I actually don't really care, although trying the "regular" Ctrl on my laptop feels odd, but I'm also not used to using it.

It's just what I'm used to. I grew up on the MSX which, like many keyboards of its day, had Ctrl where we now have Caps Lock. When we upgraded (well, "upgraded") to Windows 95 I found some hack to make CapsLock behave like Ctrl because I was so used to it. Later I started using Linux and BSD and of course carried over the mapping with xmodmap. I've never really known anything else than Caps Lock being Ctrl.

Another oddity from my MSX days that took me years to get rid of was that a line would only be saved if you pressed "enter" at the end of it. That is, if you were editing some file, went up a line, edited it, and then just went down a line (without pressing enter) it wouldn't actually get saved. It took me quite a long time to get rid of the habit of "End + Enter" to make sure the line got saved (which wasn't needed on any other system I've used).


Thank you, I appreciate your answers very much, very interesting to me!


For whatever reason IBM in their wisdom decided the AT keyboard should move Ctrl from next to A to where it is now. And I guess since that's when PC clones really started to pick up steam and decided to copy the most recent keyboard it got entrenched. And when Apple decided to bring the control key back to the Mac I guess it made some sense to copy what the PCs were doing and also not mess with previous Mac user's keyboard skills?

Japanese keyboards have extra keys near space. It's possible with software to remap those keys to something else like Ctrl. Really wish more keyboards had usable thumb keys...


I always wondered why people are finding it so hard to hit control. And then realized I've been using ThinkPad for 25years which has control closer. Maybe it's not as insane choice / change as I always thought!


That makes sense but I think it's still ergonomically incomparable to having ctrl right next to my thumb. At least for me who use it so very frequently.


Why not have the best of both worlds?

Both my Ubuntu and OSX machines are setup so that just pressing Caps Lock alone = escape, and holding Caps Lock = control.

For the curious, to do this in OSX I use Karabiner + a "complex modification" (i.e. import a small JSON config). And for Ubuntu I use a few 'xcape' commands that autorun on startup.

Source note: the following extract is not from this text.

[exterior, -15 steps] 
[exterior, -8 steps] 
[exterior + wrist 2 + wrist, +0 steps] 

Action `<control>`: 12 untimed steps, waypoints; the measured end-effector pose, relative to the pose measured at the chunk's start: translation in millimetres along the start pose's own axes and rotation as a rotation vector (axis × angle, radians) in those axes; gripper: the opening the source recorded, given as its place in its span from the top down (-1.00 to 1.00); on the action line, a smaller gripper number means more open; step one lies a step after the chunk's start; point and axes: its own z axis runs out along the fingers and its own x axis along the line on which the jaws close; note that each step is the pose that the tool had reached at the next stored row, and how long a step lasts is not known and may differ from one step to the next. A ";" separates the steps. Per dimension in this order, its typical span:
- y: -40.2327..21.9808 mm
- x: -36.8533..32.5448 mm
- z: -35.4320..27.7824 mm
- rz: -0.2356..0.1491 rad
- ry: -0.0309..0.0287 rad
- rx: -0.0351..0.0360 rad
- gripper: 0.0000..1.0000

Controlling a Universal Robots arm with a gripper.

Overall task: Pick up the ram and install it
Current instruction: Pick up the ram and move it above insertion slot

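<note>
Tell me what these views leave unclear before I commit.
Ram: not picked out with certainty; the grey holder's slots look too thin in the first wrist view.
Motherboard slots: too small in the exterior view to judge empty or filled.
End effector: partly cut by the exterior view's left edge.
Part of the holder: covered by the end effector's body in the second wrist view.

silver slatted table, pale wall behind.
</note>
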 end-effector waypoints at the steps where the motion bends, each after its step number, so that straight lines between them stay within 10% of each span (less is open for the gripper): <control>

Emacs pinky isn't really a problem if you don't use Emacs keybindings ;)


My personal heresy is: ino jj <esc>

I like it because my fingers never leave the home row.


That, and "inoremap jk <Esc>".


Better is "inoremap fd <Esc>" especially if you ever try to type Dijkstra or the alphabet.

Of course now you have to call your file descriptor something else. No free lunches.


For some unremembered reason I changed from that to set <esc>=jk. No idea why but it also works.